UBS is sticking to its strategy despite a modest performance. Shareholders are not overly pleased.

The management of UBS has frequently been presented with the demand to do something about its investment bank. The call to split up the Swiss No. 1 has also come up in equal measure – with Eric Knight, the activist investor, receiving a lot attention for his campaign launched in 2013.

The bank’s response remained unequivocal. Since Chief Executive Sergio Ermotti cut the investment bank to size in 2012 and turned it into a support unit for wealth management, UBS remained adamant that a global wealth manager had to run a global investment bank.

Investment Bank Conundrum

But investors seem to become unsettled given the failure of UBS’ stock to emerge from a deep trough. Analysts at Britain’s Barclays recently noted that investors they had been talking to voiced their frustration about the failure of UBS to generate higher returns.

The Barclays team of Amit Goel asked in their report whether UBS really should retain an investment bank that absorbed a third of its equity. The analysts also questioned whether the U.S. wealth management was in the right hands at UBS.

UBS has always maintained that the investment bank was of prime importance for a client group crucial for its success as a bank: the super-rich – ultra-high net-worth individuals or UHNWI – a limited number of people that all global banks are fighting over.

The Barclays analysts claim that banking with UHNWI indeed was a profitable business. The capital used to back up the investment bank however wiped out the returns the bank generated with the UHNWIs.

Surplus to Requirements?

The analysis allows for two conclusions: either the business with the rich is less lucrative than believed because it requires a lot of capital for the investment bank. The investment bank is a prerequisite for banking with the rich but its capital requirements have not been considered in the equation so far.

Alternatively, if UBS were to be able to retain its richest clients even without the investment bank it simply would be surplus to requirements. The question then would be why to keep a unit that generates lower returns and which is one of the reasons for a low stock market valuation.

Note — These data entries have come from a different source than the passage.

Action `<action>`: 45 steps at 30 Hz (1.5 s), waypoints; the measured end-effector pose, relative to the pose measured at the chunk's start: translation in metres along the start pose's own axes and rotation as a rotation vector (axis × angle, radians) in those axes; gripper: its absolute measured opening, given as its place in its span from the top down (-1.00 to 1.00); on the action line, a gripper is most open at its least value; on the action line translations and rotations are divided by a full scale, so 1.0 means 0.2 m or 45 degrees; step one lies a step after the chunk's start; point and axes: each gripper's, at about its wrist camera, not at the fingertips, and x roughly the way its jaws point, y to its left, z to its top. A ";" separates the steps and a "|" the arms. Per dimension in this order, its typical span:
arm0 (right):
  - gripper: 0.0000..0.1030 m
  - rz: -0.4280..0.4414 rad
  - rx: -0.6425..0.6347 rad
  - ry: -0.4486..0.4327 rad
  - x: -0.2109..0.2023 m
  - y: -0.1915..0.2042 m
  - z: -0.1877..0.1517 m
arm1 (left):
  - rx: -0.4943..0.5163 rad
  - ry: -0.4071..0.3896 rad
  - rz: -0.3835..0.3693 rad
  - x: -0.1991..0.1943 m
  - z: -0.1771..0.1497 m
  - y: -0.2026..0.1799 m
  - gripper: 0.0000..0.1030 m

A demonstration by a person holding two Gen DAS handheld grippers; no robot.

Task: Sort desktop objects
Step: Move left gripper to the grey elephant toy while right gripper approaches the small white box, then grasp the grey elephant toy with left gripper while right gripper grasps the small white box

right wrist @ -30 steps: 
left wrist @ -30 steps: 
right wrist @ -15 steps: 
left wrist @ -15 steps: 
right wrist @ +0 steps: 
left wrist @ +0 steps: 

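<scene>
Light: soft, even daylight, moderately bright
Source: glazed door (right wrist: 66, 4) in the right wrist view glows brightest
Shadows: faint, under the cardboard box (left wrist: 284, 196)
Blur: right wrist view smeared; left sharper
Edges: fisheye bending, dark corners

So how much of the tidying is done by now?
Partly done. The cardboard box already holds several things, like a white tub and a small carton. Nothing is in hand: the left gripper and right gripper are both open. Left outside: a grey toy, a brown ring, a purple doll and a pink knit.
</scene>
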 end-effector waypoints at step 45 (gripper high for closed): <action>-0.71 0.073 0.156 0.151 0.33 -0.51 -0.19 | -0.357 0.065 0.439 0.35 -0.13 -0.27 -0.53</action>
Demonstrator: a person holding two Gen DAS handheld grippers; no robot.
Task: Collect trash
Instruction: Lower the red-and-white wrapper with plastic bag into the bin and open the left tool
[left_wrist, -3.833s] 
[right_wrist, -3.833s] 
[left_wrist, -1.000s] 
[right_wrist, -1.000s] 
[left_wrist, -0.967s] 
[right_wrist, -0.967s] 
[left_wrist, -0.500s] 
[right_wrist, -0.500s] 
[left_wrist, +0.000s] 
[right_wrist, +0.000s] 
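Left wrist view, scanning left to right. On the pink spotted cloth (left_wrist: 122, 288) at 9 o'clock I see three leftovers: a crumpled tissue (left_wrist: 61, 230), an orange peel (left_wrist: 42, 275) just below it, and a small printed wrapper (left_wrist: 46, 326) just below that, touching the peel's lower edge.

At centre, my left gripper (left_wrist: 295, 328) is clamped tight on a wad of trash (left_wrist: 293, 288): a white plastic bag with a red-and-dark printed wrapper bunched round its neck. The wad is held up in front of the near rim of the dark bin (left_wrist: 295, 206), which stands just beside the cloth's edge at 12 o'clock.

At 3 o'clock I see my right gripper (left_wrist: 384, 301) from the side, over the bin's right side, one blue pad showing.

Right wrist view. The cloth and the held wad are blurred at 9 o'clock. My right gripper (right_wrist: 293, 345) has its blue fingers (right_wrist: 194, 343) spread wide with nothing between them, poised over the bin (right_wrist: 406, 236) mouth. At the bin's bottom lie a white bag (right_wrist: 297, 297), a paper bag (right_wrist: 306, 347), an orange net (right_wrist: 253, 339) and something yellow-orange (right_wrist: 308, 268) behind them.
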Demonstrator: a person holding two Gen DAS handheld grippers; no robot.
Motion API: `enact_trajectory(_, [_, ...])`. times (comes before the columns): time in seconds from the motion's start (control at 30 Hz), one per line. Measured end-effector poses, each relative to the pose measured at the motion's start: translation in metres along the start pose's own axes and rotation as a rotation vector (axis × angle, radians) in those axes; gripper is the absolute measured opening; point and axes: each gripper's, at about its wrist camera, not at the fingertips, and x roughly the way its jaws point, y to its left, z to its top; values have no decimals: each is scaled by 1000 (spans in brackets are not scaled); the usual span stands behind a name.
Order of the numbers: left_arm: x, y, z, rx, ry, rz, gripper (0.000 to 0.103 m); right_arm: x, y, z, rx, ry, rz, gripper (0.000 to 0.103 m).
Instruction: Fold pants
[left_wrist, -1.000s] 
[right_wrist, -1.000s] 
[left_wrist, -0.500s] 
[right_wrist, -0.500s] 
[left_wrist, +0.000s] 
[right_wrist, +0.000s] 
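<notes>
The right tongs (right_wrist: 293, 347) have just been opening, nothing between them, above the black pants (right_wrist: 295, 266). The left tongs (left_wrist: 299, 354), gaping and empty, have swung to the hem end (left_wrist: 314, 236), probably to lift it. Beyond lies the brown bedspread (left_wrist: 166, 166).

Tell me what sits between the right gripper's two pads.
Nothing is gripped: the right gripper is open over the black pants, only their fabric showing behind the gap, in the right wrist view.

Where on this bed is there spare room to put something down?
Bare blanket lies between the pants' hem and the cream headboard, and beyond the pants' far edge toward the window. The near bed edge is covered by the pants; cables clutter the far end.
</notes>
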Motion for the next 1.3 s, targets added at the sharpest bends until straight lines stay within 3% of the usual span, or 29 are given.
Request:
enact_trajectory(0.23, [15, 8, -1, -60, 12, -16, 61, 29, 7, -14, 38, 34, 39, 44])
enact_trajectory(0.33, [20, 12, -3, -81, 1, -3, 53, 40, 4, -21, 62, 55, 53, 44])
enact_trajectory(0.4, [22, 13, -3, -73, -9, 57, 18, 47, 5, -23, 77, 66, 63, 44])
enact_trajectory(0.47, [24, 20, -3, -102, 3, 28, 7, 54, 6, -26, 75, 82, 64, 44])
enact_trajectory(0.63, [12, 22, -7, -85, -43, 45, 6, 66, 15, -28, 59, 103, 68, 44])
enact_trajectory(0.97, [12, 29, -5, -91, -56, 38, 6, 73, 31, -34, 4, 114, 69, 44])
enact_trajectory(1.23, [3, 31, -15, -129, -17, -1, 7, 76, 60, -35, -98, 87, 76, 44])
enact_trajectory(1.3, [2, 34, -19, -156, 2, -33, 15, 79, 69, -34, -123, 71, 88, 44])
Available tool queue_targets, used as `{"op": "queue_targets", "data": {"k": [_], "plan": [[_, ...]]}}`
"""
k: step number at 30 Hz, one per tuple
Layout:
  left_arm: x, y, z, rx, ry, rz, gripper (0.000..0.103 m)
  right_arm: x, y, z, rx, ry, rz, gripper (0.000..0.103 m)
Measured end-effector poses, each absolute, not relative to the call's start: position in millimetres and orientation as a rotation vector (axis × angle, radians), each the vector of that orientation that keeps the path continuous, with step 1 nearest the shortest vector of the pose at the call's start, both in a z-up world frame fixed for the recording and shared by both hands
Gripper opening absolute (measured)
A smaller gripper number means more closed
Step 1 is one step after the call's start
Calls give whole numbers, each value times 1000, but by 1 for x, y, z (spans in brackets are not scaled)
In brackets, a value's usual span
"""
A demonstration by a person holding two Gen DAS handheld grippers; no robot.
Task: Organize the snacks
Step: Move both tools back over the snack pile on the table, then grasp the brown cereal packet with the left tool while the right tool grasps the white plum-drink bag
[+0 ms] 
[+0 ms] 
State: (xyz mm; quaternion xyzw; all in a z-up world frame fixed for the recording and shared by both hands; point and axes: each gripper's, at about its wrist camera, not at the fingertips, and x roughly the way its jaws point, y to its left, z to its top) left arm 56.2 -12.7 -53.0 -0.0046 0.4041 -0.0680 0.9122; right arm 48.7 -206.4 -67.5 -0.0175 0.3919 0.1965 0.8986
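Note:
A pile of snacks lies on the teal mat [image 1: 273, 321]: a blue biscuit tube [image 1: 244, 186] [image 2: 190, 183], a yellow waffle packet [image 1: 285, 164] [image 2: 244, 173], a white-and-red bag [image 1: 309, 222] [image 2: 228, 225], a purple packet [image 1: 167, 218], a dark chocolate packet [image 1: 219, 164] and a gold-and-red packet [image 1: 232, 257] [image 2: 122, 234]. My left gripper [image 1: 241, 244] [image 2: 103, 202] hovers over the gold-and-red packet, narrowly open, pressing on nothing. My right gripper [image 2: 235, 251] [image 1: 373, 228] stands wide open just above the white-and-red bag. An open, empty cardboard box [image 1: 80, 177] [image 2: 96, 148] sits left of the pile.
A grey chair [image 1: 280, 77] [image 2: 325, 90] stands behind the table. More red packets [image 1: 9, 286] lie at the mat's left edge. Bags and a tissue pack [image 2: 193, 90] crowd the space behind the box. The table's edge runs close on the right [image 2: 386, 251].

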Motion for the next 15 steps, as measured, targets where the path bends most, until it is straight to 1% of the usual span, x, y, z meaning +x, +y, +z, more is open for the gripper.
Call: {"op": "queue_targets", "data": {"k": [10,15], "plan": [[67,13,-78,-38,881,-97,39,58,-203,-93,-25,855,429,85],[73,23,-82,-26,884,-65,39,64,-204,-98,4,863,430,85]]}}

Smaller, But More Profitable?

UBS may have to consider trimming its business to become more profitable. The analysts in London used the example of Julius Baer, which has a much smaller offering yet generates a higher return.

Ermotti has not shown a penchant for radical steps so far. A decision to shift UBS in a new direction altogether or selling an entire division doesn’t seem to be on the cards.

But Ermotti, his Chairman Axel Weber and their crew may not have much time left to satisfy their shareholders, who otherwise will grow even much more frustrated, say Barclays’ analysts.